This repository is a template repository for a research project using a Quarto Project and a Reproducible Research Workflow geared for open science. This template serves as a good project base for anyone using R as their primary language for conducting research, but could be retooled for other languages supported by Quarto, like Python and Julia.
To see an example of this template in action, go here.
To start an actual research project with this template:
- Click the green "Use this template" button above to create a new GitHub repository based on this template.
- From GitHub, change the README file contents to describe your project.
- Clone the generated repository to your own local machine. I usually do this via RStudio from File > New Project (or the Gelatinous Cube button), and then choose "From Version Control."
- Change the name of the
research-template.Rproj
file in the local repository to the name of your project. - Open the project in RStudio. I usually do this by double-clicking the Rproj file.
- From RStudio, open the
_quarto.yml
file and change the project title and author information. You can add multiple authors here if you like. - Go to
utils/check_packages.R
and add or remove any packages based on what your project requires. Source this file in to make sure you have all the dependencies installed. - In the upper right panel of RStudio, go to the Build tab and click "Render project." You will see how quarto runs through the entire project, script by script. Look at the
_products
directory for the output. - Dump some raw data into
data/data_raw
and start coding! You can also learn more about how to use this workflow below.
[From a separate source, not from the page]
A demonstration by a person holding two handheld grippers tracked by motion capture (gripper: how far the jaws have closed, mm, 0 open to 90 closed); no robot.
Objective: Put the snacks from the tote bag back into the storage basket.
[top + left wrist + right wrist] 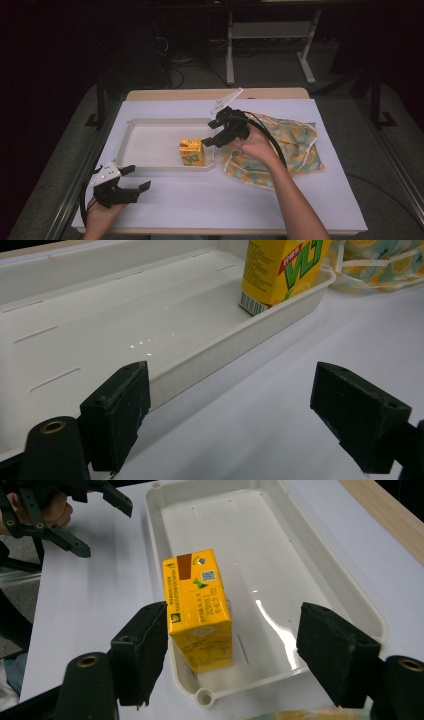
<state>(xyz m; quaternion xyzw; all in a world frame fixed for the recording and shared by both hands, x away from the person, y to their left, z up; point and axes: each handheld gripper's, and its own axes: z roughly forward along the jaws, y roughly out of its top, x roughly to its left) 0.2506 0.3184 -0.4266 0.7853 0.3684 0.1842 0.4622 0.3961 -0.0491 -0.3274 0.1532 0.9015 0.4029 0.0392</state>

You may also want to update the extensions that are included with the project when you start it. To do this type into the Terminal:
quarto update AaronGullickson/aog-article-quarto
quarto update AaronGullickson/submittable-quarto
This workflow assumes that a research project can generally be divided into three distinct phases. These phases are:
- Generating Analytical Data
- In this phase, raw data sources are converted into an analytical dataset or datasets that provide the necessary variables and data cleaning for researchers to conduct the research. This step is often called "data cleaning" but can involve many different activities such as recoding variables, imputing missing values, subsetting data, aggregating data, merging two or more data sources, and reshaping data. Regardless of the specific activity, researchers should always check themselves before they wreck themselves to ensure none of these procedures create errors. Although sometimes characterized as the "drudgery" phase of analysis, this phase is absolutely critical to a successful data analysis. Moreover, the decisions made at this stage often reflect important conceptual and theoretical issues related to the broader research questions and thus it should not be seen as simple preparatory work for the actual analysis, but in fact, a key part of the overall project itself.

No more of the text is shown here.